The process through which the Department filled the job of Chief Psychologist deviated in several important respects from the process prescribed by the District’s personnel rules. The Department offered unrebutted testimony, however, establishing that it was “the same process as is nominally [normally?] used by the Department ... year in, year out.”
First, the D.C. Office of Personnel reviewed written applications, on the basis of which it deemed 10 applicants qualified. Next, a panel of three Department of Corrections officials interviewed each of those 10 applicants. The panel consisted of James McKenna, the Assistant Administrator of Youth Center I; Jack Miller, the Chief Psy*188chologist at the Lorton Central Facility; and Sam Rosser, the Administrator-Designate for a planned facility at Lorton. McKenna and Miller are white; Rosser is black.
The panel asked each applicant nine questions and awarded up to ten points for each answer. Dr. Gregory Price, who is black, received the highest score (77.67). Since 1980 Dr. Price had taught psychology at Texas 'Southern University, and had served as either a supervising psychologist or the chief psychologist at three facilities within the Oklahoma Department of Corrections. The panel assigned Vinson Reynolds, who is white, the second highest score (76.67), and Fischbach came in third (with 70.76).

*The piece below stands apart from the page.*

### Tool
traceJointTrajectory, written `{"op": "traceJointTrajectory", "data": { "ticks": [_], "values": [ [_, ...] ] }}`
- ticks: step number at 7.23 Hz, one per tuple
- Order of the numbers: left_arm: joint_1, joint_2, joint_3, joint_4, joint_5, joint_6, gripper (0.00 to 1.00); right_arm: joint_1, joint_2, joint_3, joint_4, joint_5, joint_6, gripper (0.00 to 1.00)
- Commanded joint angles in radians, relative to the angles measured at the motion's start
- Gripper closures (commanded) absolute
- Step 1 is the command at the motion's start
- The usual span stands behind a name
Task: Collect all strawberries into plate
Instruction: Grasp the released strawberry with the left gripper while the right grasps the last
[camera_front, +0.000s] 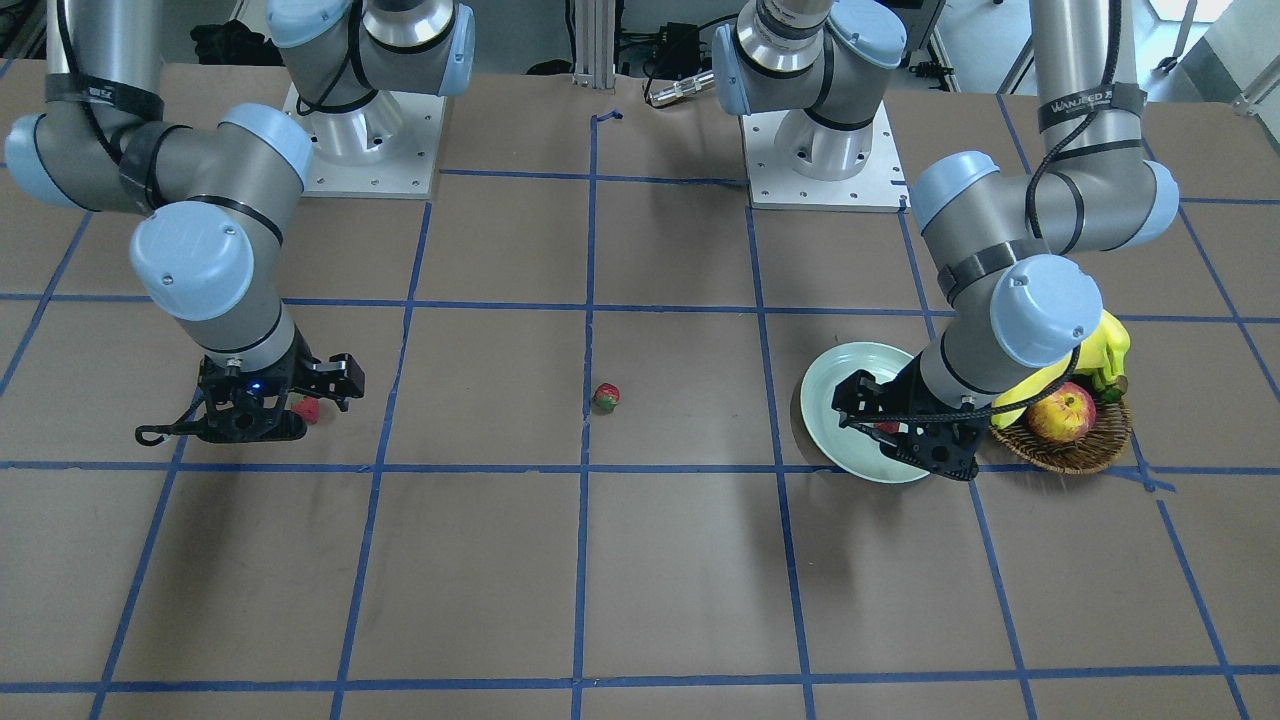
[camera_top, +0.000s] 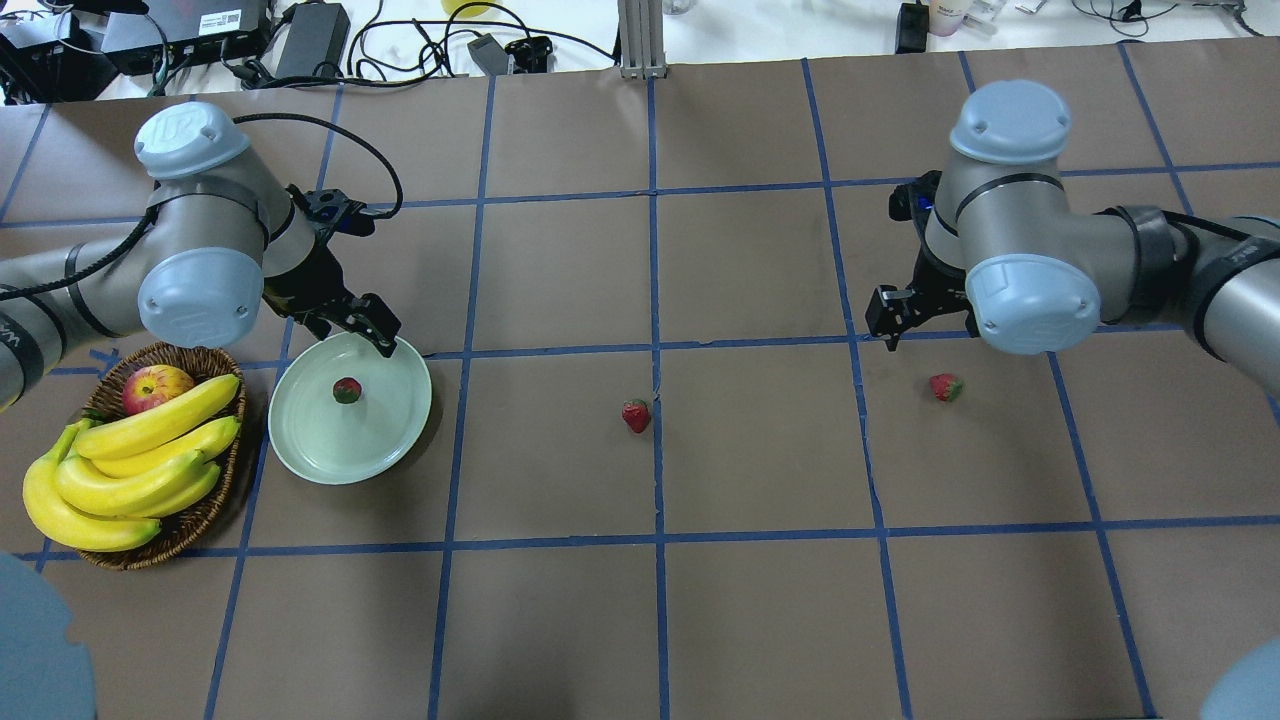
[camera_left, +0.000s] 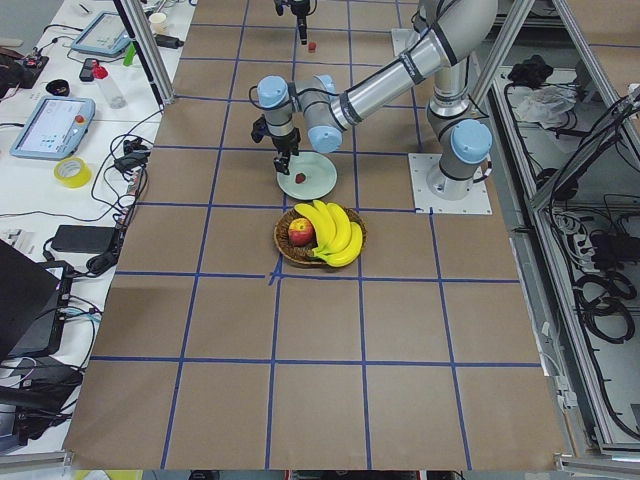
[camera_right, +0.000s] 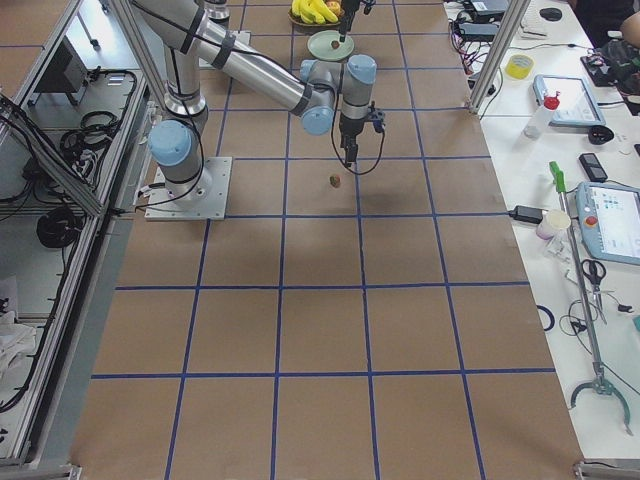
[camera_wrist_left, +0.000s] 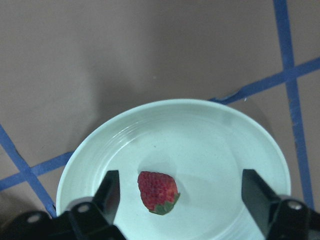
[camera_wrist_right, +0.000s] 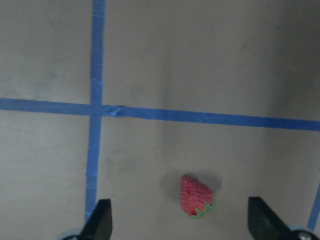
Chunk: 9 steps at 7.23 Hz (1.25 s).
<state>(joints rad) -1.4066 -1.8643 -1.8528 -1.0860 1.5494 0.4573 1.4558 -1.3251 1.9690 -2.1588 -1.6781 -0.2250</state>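
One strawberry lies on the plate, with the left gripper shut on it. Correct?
Not shut: the left wrist view shows the left gripper open, its fingers wide apart either side of the strawberry, which does lie on the plate.

You are looking at a left arm (camera_top: 200, 265) and a right arm (camera_top: 1030, 265), both wearing silver-grey tubular links and rounded pale-blue joint caps dotted with tiny screws. Black cables (camera_front: 1050, 170) are running along both, strapped by black bands (camera_front: 1085, 100) bearing white lettering. A black left end effector (camera_wrist_left: 181, 175) and right end effector (camera_wrist_right: 179, 201) are finishing the wrists. A blue light (camera_front: 250, 388) is glowing at the right wrist.
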Motion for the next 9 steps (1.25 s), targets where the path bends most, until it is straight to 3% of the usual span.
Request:
{"op": "traceJointTrajectory", "data": {
  "ticks": [1, 3, 5, 6, 9],
  "values": [
    [-0.182, 0.024, 0.034, -0.028, -0.012, -0.296, 0.0, -0.032, 0.012, 0.097, -0.149, 0.023, -0.057, 0.06],
    [-0.319, 0.002, 0.031, 0.003, -0.067, -0.498, 0.0, -0.037, 0.04, 0.137, -0.194, 0.031, -0.059, 0.24],
    [-0.424, -0.042, 0.021, 0.098, -0.142, -0.614, 0.0, -0.041, 0.04, 0.145, -0.207, 0.032, -0.059, 0.8],
    [-0.477, -0.071, 0.018, 0.128, -0.138, -0.679, 0.04, -0.041, 0.04, 0.145, -0.207, 0.028, -0.06, 1.0],
    [-0.509, -0.145, -0.015, 0.216, -0.14, -0.735, 0.07, -0.041, 0.029, 0.113, -0.191, 0.008, -0.054, 1.0]
  ]
}}
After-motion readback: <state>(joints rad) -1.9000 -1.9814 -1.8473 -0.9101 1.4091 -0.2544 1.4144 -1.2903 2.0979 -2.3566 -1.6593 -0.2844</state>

Finally, the panel forwarded these results and the scores of the other seven applicants interviewed to James Palmer, the Director of the Department of Corrections, along with its recommendation to hire Price. Palmer selected Price for the job based upon his having the highest numerical score.

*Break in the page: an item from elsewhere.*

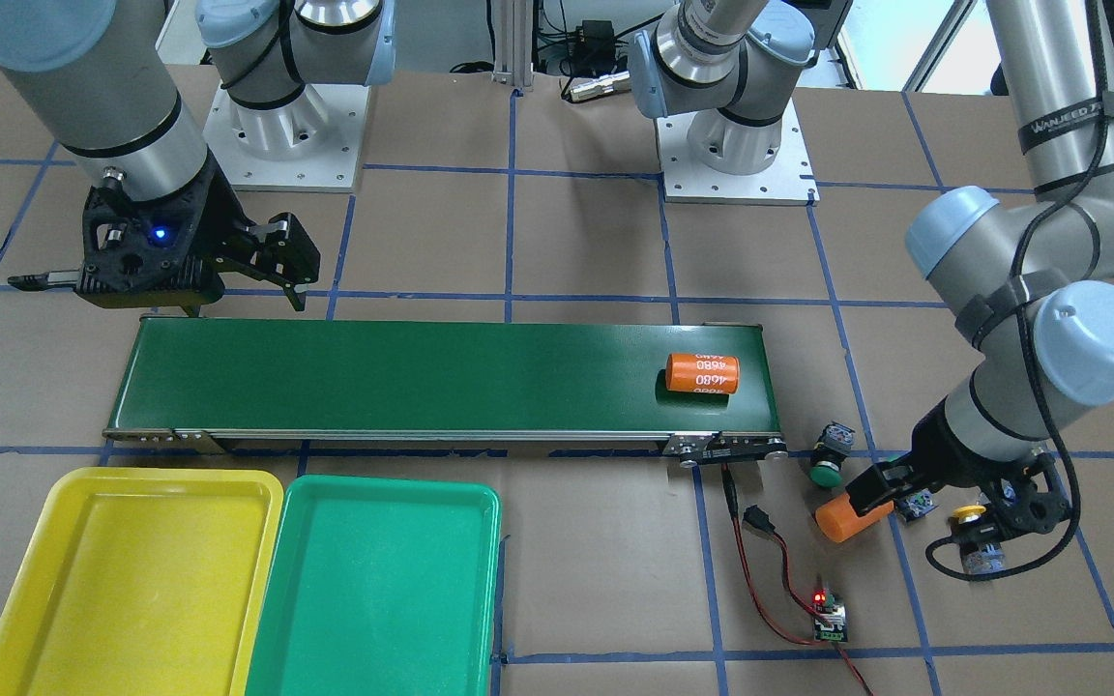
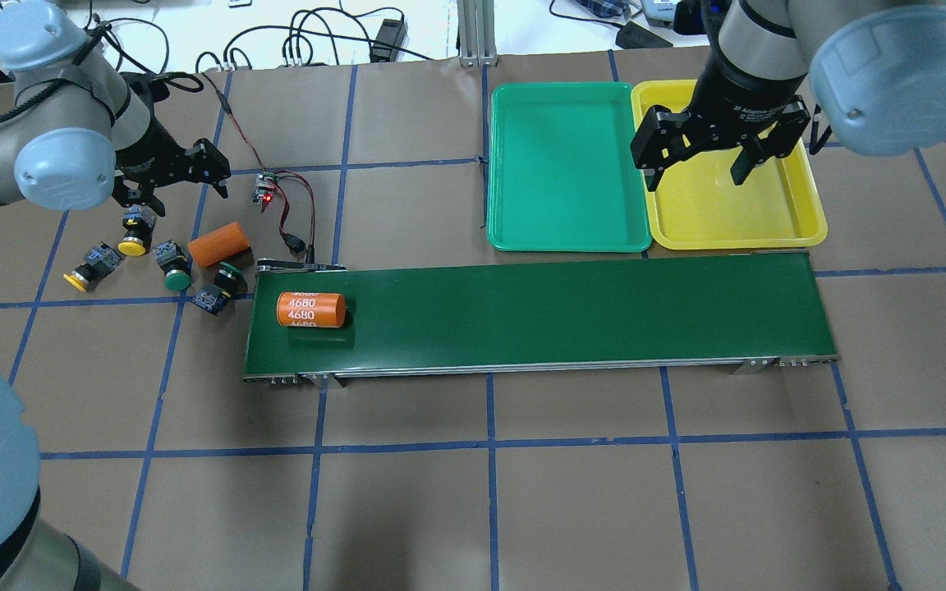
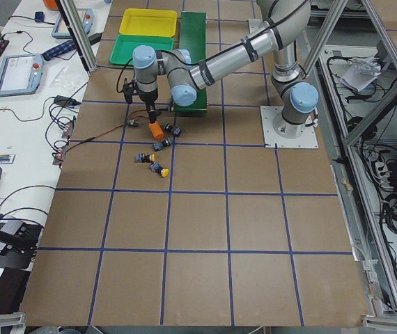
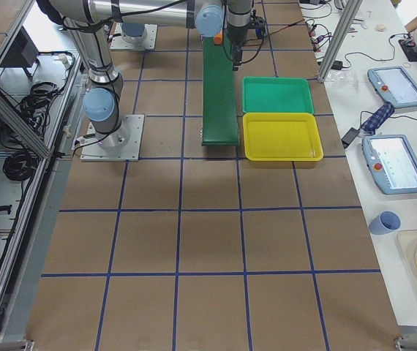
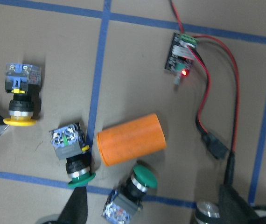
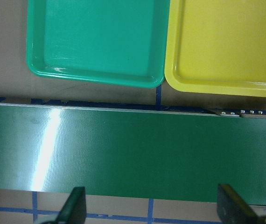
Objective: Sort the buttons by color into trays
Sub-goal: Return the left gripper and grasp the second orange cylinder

In March 1987 Fischbach filed a complaint in the district court charging that the Department had denied him the promotion he sought because he is white and because he is Jewish, in violation of Title VII of the Civil Rights Act of 1964 as amended, 42 U.S.C. § 2000e, and, in a claim dropped before trial, because he was 41 years old, a violation of the Age Discrimination in Employment Act, 29 U.S.C. §§ 621 et seq. After a bench trial, the district court found no evidence of religious discrimination but did conclude that the Department had denied Fischbach the promotion because he is white. The District of Columbia appeals.
II. Analysis
As we have seen, the process by which Dr. Price was selected over Mr. Fischbach had three stages, involving sequentially the D.C. Office of Personnel, the interview panel convened by the Department of Corrections, and the selecting official and head of the Department, James Palmer. The district court failed to specify the stage at which it thought racial discrimination corrupted this process. The court did find, however, that Palmer selected Dr. Price solely upon the basis of the scores that the panel assigned to the applicants. That finding precludes the possibility that Palmer discriminated against Fischbach on the basis of his race. Further, because the Office of Personnel stated no preference as between Dr. Price and Mr. Fischbach, it can hardly be thought the source of the problem. Therefore, in order to make sense of the district court’s memorandum opinion, we must infer that the judge thought that the interview panel, composed of two whites and one black, ranked Mr. Fischbach below Dr. Price because the former is white and the latter is black. The evidence, however, does not support this conclusion.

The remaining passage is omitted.